WASHINGTON (DC News Now) — As we hit the peak of the winter season, there’s no shortage of contagious viruses making kids sneeze, wheeze and cough right now. So, how do you know if your child is suffering from a common cold or a sinus infection?
It’s a question facing a lot of parents this winter. A Prince George’s County pediatrician spells out symptoms parents need to look out for.
Dr. Yolandra Hancock said she’s had a lot of parents reaching out about their kids not feeling well with a runny nose.
“So when mucus is clear, that’s either signs of allergies or signs of the early stages of a respiratory infection, particularly what we call an upper respiratory infection.
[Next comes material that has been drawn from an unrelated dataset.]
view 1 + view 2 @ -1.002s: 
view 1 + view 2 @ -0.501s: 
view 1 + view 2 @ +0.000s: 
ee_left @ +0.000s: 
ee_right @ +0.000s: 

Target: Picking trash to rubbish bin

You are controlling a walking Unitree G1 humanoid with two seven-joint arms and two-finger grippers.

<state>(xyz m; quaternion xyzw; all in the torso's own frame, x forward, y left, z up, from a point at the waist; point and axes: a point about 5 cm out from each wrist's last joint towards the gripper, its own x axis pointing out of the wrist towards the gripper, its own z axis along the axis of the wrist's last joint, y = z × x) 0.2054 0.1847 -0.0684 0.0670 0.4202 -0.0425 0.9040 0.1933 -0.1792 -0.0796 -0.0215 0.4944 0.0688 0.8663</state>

And by that, I mean from the neck up through the nose. When we have an infection, whether it be viral or bacterial, the color of the mucus can change. It simply means the body is doing what it’s supposed to do to fight off the cootie,” she said.
A lot of parents are also inquiring about when their child needs antibiotics.
“I often do get calls about antibiotics, particularly when the mucus has changed colors. For a lot of families that’s concerning and as it should be. The color of the mucus does not necessarily dictate that we need to start them on antibiotics. It really is whether or not they meet the criteria for a sinus infection. If it’s been ten days or longer with yellowish-green discharge, if they’re having fever or they’re having sinus pressure in their face. Often they’ll actually have bad breath because the sinus and the nose cavity in the mouth are all interconnected for those reasons. Then we will likely put them on antibiotics. But when it comes to a discolored mucus with a cold, that’s not necessarily going to make them feel any better,” Dr. Hancock said.
Dr. Hancock said the first thing she always talks with parents about concerning antibiotics is to give them as prescribed.
“So if we recommend it, be given twice a day for ten days, your child starts to look better after three days. That’s not the time to start to stop the antibiotic. That simply means that it’s working. You want to take it for the full course because that allows enough antibiotic to get inside the body to fight off and then kill the bacteria that’s causing the infection,” she said.